● Problem to solve: Give back the line that contains "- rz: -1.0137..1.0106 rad" and every following line, exactly as they appear, through the end of the data.

● Input data:
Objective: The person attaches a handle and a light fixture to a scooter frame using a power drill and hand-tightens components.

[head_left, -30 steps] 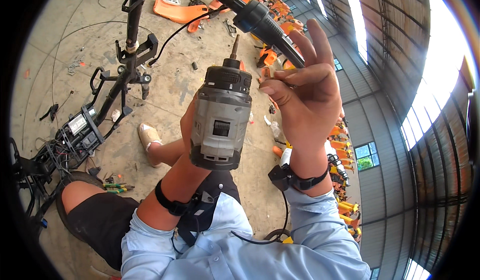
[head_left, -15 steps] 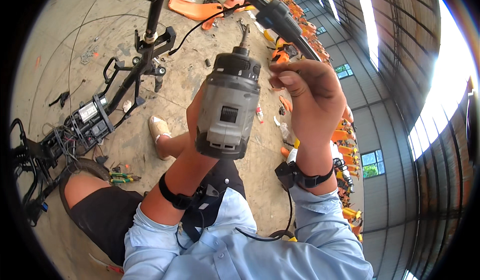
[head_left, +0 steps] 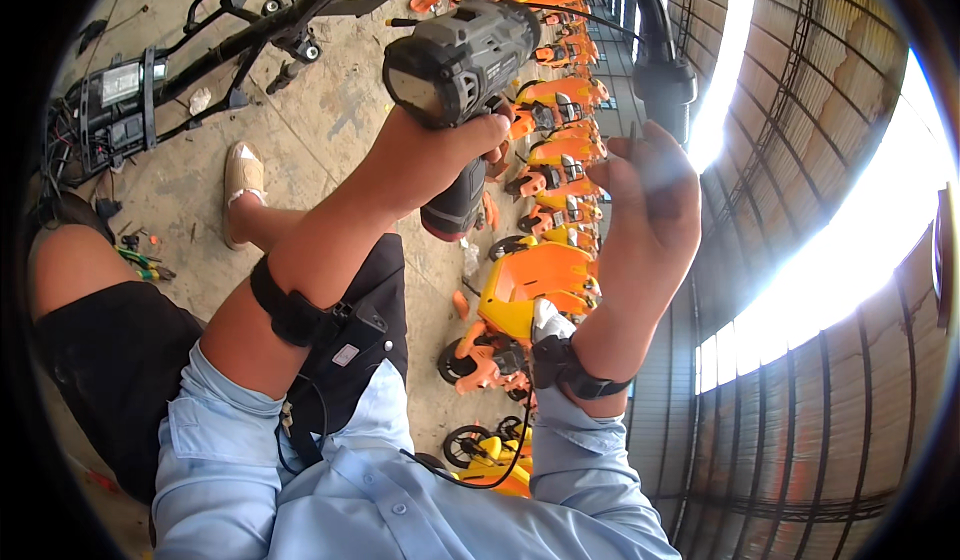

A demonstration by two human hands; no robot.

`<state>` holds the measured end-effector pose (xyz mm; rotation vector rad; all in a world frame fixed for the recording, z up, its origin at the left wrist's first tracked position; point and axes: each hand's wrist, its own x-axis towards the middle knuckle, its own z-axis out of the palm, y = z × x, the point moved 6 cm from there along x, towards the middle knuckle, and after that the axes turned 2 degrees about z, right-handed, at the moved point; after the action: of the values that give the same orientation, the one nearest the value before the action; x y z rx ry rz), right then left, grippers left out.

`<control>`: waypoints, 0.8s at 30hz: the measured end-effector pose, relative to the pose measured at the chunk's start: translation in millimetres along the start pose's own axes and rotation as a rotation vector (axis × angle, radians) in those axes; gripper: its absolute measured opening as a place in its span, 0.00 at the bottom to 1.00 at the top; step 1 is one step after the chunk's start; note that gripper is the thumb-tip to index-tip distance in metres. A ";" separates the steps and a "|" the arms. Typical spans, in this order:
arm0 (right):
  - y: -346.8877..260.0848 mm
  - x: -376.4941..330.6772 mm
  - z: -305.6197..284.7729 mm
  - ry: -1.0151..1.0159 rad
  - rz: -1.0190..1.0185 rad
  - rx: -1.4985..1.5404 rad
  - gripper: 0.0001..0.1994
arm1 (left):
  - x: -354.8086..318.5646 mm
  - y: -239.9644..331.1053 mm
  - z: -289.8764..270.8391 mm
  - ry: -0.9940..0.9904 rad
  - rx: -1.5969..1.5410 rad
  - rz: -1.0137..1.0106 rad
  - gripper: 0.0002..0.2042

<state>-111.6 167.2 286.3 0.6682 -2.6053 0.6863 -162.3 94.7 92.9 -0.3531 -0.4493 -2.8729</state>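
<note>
So far, the frame at left stands bare, its boxy unit uncovered; mid-view, our left hand grips the drill; rightward, our right hand curls by the handlebar grip, and we cannot tell whether it pinches anything.

Matt plastic power drill, creased cloth shirt, scuffed concrete floor
</note>
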 end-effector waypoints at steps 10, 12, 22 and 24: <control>-25.9 14.5 23.0 0.265 -0.498 -0.850 0.03 | 9.7 2.9 12.7 -0.044 -0.149 -0.006 0.19; -26.9 18.5 27.5 0.210 -0.600 -0.840 0.04 | 11.3 0.5 8.3 -0.020 -0.167 0.007 0.15; -23.4 13.8 15.7 0.332 -0.403 -0.930 0.06 | 15.0 -9.1 12.8 -0.012 -0.131 -0.031 0.13; -26.5 15.9 16.6 0.303 -0.588 -0.993 0.08 | 16.2 -8.5 14.5 -0.030 -0.101 -0.001 0.11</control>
<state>-114.4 132.4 289.5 0.8164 -1.9334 -0.6077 -176.9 104.6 108.3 -0.4135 -0.3104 -2.9016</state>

● The completed task:
  - rz: -1.0137..1.0106 rad
  - gripper: 0.0002..0.2042

<state>-111.6 167.2 286.3 0.6682 -2.6053 0.6863 -162.3 94.7 92.9 -0.3531 -0.4493 -2.8729</state>
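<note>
So far, the frame at left stands bare, its boxy unit uncovered; mid-view, our left hand grips the drill; rightward, our right hand curls by the handlebar grip, and we cannot tell whether it pinches anything.

Matt plastic power drill, creased cloth shirt, scuffed concrete floor
</note>
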 end-effector waypoints at steps 10, 12, 22 and 24: <control>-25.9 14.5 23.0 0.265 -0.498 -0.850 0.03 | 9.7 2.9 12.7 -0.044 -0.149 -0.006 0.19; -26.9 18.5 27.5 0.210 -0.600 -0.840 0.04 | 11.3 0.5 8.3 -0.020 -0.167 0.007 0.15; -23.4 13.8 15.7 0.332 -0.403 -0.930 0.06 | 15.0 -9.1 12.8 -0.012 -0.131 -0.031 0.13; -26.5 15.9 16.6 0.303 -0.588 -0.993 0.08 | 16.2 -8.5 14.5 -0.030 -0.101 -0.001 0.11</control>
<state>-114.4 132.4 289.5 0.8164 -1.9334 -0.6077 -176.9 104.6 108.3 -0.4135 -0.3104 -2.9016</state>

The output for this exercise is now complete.